Cross-brand: la regola d'oro. Un ticket OMEGAtech non diventa un ticket PRAGMA in corsa — muterebbe SLA e storico, e sporcherebbe le metriche per brand. Invece: resta nel suo brand, e se emerge un bisogno di altro brand si spawna un ticket/lead collegato nel brand giusto. Storico preservato, ogni brand misurato pulito, radar attivato.
09 · Pre-mortem

Dove queste aggiunte potrebbero rompersi

Reiteriamo sulle estensioni. Sette modi di sbagliare e il guardrail. Sezione interna.

1

I campi di chiusura non si compilano

Causa e resolution code restano vuoti perché "il ticket è risolto, chi se ne importa". La KB muore.

GuardrailChiusura bloccata senza causa + resolution sui P1-P2 e ricorrenti. Schema fisso, 2 click, non prosa.
2

Il radar diventa spam commerciale

Ogni ticket genera un'opportunità, il commerciale annega, i segnali veri si perdono nel rumore.

GuardrailSegnale opzionale e qualificato. Prima risolvi, poi segnali. Soglia: solo pattern ricorrenti, non singoli episodi.
3

Troppi stati = confusione

Stati di pausa proliferano, i tecnici non sanno quale scegliere, l'SLA si ferma o corre a casaccio.

GuardrailSei stati, netti. Ognuno con regola SLA chiara (corre/pausa). Revisione trimestrale di quelli inutilizzati.
4

SLA in pausa usato per barare

Si mette "in attesa cliente" per fermare l'orologio anche quando non è vero, gonfiando le metriche.

GuardrailGli stati di pausa sono auditabili: il tempo in pausa si misura. Pause anomale emergono nei report e in QBR interna.
5

Cross-brand mutato in corsa

Un ticket cambia brand a metà, perde storico e SLA, le metriche per brand diventano inaffidabili.

GuardrailMai mutare: si spawna collegato. Il brand si corregge solo all'ingresso (misrouting), prima che l'SLA conti, con motivo loggato.
6

Manutenzione auto che intasa

Troppi ticket schedulati sommergono la coda e nascondono il reattivo urgente.
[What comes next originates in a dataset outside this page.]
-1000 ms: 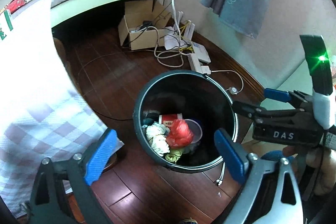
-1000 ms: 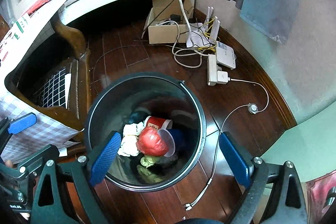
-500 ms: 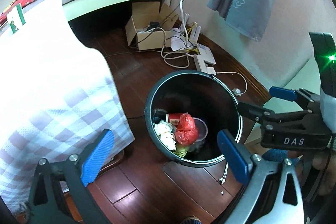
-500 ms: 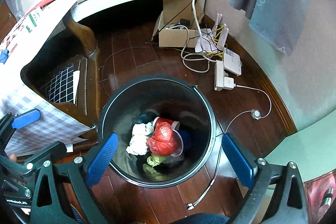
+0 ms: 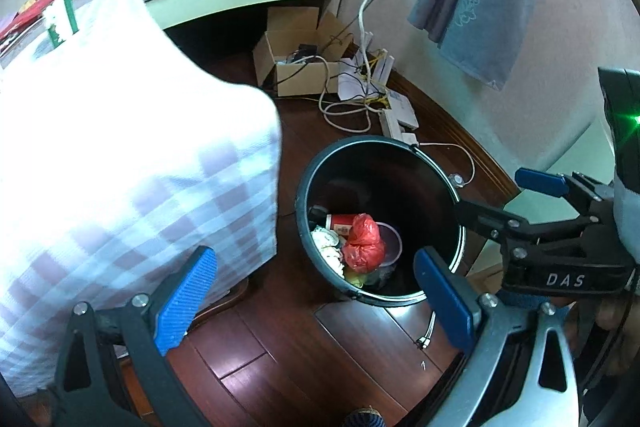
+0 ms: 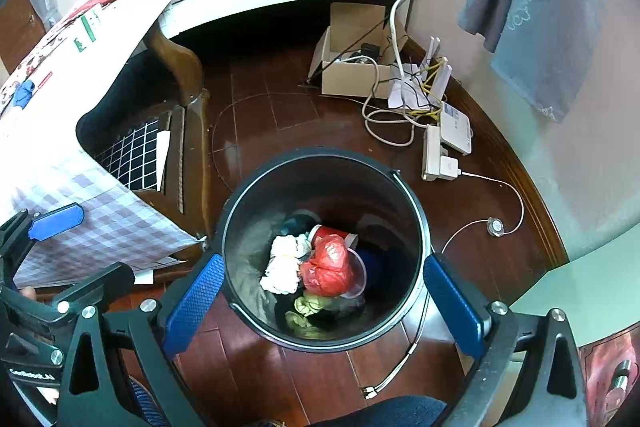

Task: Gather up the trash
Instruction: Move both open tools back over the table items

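A black round bin [image 5: 308, 183] [image 6: 324, 151] stands on the dark wood floor. Inside lie a red plastic bag [image 5: 362, 243] [image 6: 326, 265], white crumpled tissue [image 6: 284, 263], a red paper cup [image 6: 334, 233] and a clear plastic cup [image 6: 358, 281]. My right gripper [image 6: 324, 301] hangs over the bin's near side, open and empty; in the left wrist view the right gripper [image 5: 516, 199] shows at the bin's right. My left gripper [image 5: 316, 291] is open and empty, above the floor just left of the bin; the left gripper [image 6: 76, 251] also appears at the left of the right wrist view.
A table under a checked cloth [image 5: 120, 167] [image 6: 100, 223] stands close on the bin's left, with a wooden chair [image 6: 180, 75] under it. Behind the bin lie a cardboard box [image 6: 352, 67], tangled cables, a router and a power strip [image 6: 434, 155]. A bed and a hanging grey towel [image 6: 540, 7] are beyond.
Both grippers have drawn back and up from the bin, which looks smaller and further right. The checked cloth now fills more of the left wrist view. Both stay open and empty.
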`<act>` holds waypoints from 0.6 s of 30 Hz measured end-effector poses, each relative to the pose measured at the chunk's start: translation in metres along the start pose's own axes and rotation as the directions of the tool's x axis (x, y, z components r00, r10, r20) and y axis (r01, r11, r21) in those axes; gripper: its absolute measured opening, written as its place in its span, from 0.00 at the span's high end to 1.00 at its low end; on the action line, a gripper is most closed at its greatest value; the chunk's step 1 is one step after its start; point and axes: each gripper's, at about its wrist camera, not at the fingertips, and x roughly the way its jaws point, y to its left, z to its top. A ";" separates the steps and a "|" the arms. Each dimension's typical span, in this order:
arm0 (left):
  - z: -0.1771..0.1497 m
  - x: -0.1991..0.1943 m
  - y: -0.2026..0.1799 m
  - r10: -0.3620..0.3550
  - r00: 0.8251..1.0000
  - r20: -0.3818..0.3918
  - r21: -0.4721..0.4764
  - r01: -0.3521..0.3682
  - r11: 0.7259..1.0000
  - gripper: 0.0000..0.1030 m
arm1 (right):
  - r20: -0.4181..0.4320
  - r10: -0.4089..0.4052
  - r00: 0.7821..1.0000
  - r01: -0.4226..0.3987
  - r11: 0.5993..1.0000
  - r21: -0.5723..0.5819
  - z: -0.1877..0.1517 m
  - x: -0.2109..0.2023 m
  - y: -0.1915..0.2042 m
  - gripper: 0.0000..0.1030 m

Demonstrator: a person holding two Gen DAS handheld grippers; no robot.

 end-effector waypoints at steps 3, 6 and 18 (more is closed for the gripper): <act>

GuardrailManutenzione a priorità bassa, coda separata, lavorata a saturazione. Mai notifiche invasive. Visibile ma non urlante.
7

IMAC e categoria si confondono

I tecnici mettono "Install" come categoria o "Server" come IMAC: i dati si sporcano.

GuardrailIMAC è condizionale, appare solo per SR/Change. Categoria = cosa; IMAC = che movimento. Separazione netta, mai sovrapposti.
10 · Sintesi

Cosa cambia, in tre mosse

Le estensioni in sintesi, pronte da portare nella configurazione reale.

AggiuntaCosa risolveCome (SuperOps)
tipo: + Manutenzione, ChangeNatura del lavoro, IMAC, schedulazioneCampo tipo esteso + Time Trigger per manutenzione
imac_code (condizionale)Ciclo vita asset/utente, supporto utente misurabileCampo condizionale su SR/Change → runbook
causa + resolution_codeKB strutturata, problem mgmt, base AICampi in chiusura, schema fisso, obbligatori P1-P2
segnale_ecosistemaRadar cross-sell a CAC zeroCampo opzionale → Event Trigger genera lead collegato
Catena cyberNIS2, CISO, risposta automaticaEvent Trigger su categoria=Sicurezza + clock NIS2
Stati di pausa SLAHandoff senza penalità né perdita storicoStati personalizzati con regola stop-clock
Ticket collegatiLavoro parallelo e cross-brand pulitiTask figli + ticket linkati, mai mutazione
Prossimo passo concreto. Con questa estensione i campi coprono davvero l'IT unificato. Da qui: (1) configurare i campi e gli stati di pausa nell'istanza, (2) costruire gli Event Trigger del radar e della catena cyber, (3) impostare i Time Trigger della manutenzione schedulata. Poi gli script di automazione sui runbook maturi. Quando vuoi, partiamo dagli stati SLA — sono il cuore che fa funzionare tutto il resto.